**What is required**
The lines to repeat are those below from the one containing "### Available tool" down to the one containing "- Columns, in", both included; reproduce them exactly and nothing else.

**Given data**

☆ ☆ ☆ ☆ ☆ ☆ ☆

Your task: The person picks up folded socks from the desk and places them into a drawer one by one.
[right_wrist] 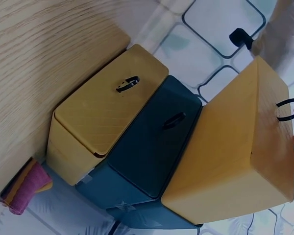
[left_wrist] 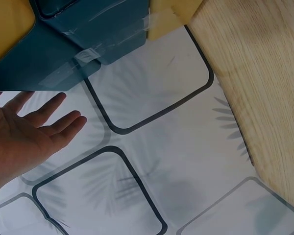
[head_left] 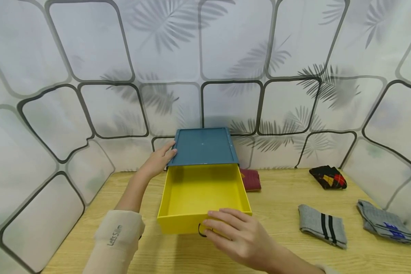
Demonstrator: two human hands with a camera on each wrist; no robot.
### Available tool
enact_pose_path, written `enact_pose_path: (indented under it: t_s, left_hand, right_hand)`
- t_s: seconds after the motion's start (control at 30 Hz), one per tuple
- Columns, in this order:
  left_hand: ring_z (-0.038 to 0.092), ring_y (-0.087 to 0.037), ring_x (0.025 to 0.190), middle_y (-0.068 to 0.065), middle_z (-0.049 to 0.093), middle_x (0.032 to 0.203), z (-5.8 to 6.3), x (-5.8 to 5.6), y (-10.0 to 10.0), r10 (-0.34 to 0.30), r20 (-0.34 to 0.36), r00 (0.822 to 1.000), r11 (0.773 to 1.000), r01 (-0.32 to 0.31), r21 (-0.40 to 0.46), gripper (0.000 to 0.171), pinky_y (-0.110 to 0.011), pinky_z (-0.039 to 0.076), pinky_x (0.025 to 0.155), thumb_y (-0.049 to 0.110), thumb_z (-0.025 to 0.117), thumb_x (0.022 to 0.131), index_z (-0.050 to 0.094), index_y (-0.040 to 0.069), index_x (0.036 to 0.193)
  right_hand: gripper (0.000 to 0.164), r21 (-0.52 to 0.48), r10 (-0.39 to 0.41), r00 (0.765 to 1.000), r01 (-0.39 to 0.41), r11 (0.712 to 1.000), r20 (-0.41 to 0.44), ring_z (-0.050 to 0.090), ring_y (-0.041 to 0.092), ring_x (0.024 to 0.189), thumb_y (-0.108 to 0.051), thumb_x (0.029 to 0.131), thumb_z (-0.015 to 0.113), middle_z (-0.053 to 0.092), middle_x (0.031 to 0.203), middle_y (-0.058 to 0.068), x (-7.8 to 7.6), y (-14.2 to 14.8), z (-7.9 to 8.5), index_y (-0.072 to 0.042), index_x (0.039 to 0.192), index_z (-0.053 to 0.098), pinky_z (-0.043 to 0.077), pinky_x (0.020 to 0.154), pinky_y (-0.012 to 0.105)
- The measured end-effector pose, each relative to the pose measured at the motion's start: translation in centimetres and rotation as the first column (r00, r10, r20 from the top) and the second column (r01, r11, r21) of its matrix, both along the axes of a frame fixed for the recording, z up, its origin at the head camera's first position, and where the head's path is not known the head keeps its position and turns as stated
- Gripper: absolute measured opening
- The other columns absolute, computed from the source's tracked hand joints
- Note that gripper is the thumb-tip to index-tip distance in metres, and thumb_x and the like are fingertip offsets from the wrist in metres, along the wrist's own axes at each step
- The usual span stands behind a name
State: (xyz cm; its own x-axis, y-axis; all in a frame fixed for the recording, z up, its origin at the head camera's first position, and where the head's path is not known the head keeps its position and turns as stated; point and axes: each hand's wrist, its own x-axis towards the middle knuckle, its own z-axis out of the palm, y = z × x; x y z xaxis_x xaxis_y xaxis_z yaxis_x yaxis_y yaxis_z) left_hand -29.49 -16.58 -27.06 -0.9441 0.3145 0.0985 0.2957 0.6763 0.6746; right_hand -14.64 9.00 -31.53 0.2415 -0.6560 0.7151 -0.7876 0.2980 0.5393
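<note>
Yellow, the drawer (head_left: 205,190) is jutting far out of its blue casing (head_left: 205,146); further pulling could be tipping it loose. The left grip (head_left: 156,162), fingers spread, is resting at the casing's side; the right grip (head_left: 238,236) is touching the black loop (head_left: 199,230); whether it's hooking through, I cannot tell.

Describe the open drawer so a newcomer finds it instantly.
On the wooden table stands a blue-topped drawer unit. Its yellow top drawer juts out, the right hand at its black loop. The blue drawer and bottom yellow drawer are closed; this alone is open.
</note>
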Motion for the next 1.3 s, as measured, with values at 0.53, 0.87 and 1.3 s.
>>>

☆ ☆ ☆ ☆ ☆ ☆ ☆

**Output**
### Available tool
enact_pose_path, written `enact_pose_path: (indented under it: t_s, left_hand, right_hand)`
- t_s: seconds after the motion's start (control at 30 Hz), one per tuple
- Columns, in this order:

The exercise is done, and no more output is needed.